True story: Tom Mattusch, a Californian boat captain, once recounted a disturbing squid encounter to author Wendy Williams.

"He once caught two squid on one lure," she later recalled. "Apparently squid number one got hooked and squid number two took advantage by trying to eat the first animal ...

Photo by: Corbis

Red devil

"When Mattusch pulled them up, he thought at first he'd caught some kind of weird genetic monster with many more than 10 arms and tentacles. Then he realized the truth: Two in One."

The species of squid? Humboldt, like this one photographed by the Monterey Bay Aquarium Research Institute.

Photo by: MBARI

Chew with your...tentacles?

The Humboldt squid is also known as the red devil, or the wolf of the ocean. It is so deadly that even its suckers are covered in sharp teeth.

Photo by: Corbis

Under-ocean armor

One filmmaker, Scott Cassell, has even created his own homemade fiberglass body armor to protect himself from Humboldt squids when he dives.
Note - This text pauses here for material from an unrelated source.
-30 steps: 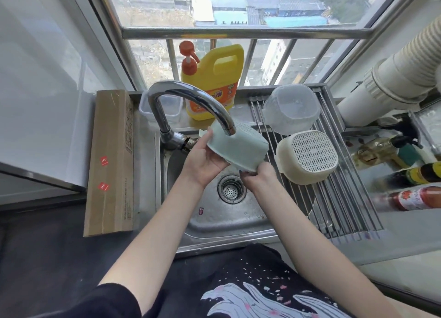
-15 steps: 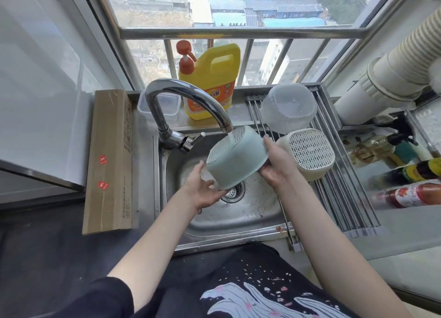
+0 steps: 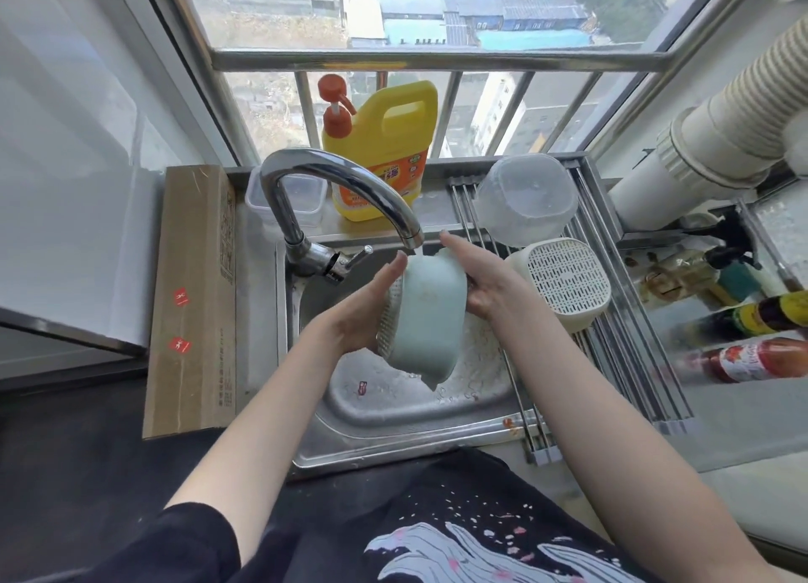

Photo by: Roslan Rahman/AFP/Getty Images

Cannibal squids

Fun fact: Most squid species are cannibalistic. They eat each other. One exception: The bigfin reef squid, which, according to marine biologists, only rarely eat each other.

Photo by: Corbis

And one cute one

To be fair, not every squid has a creepy fact attached to it. This is the striped pyjama squid of Australia. Adorably, it's also called the dumpling squid, and...

Oh. Never mind. This squid is also, apparently, one of the roughly three cephalopods known to be poisonous.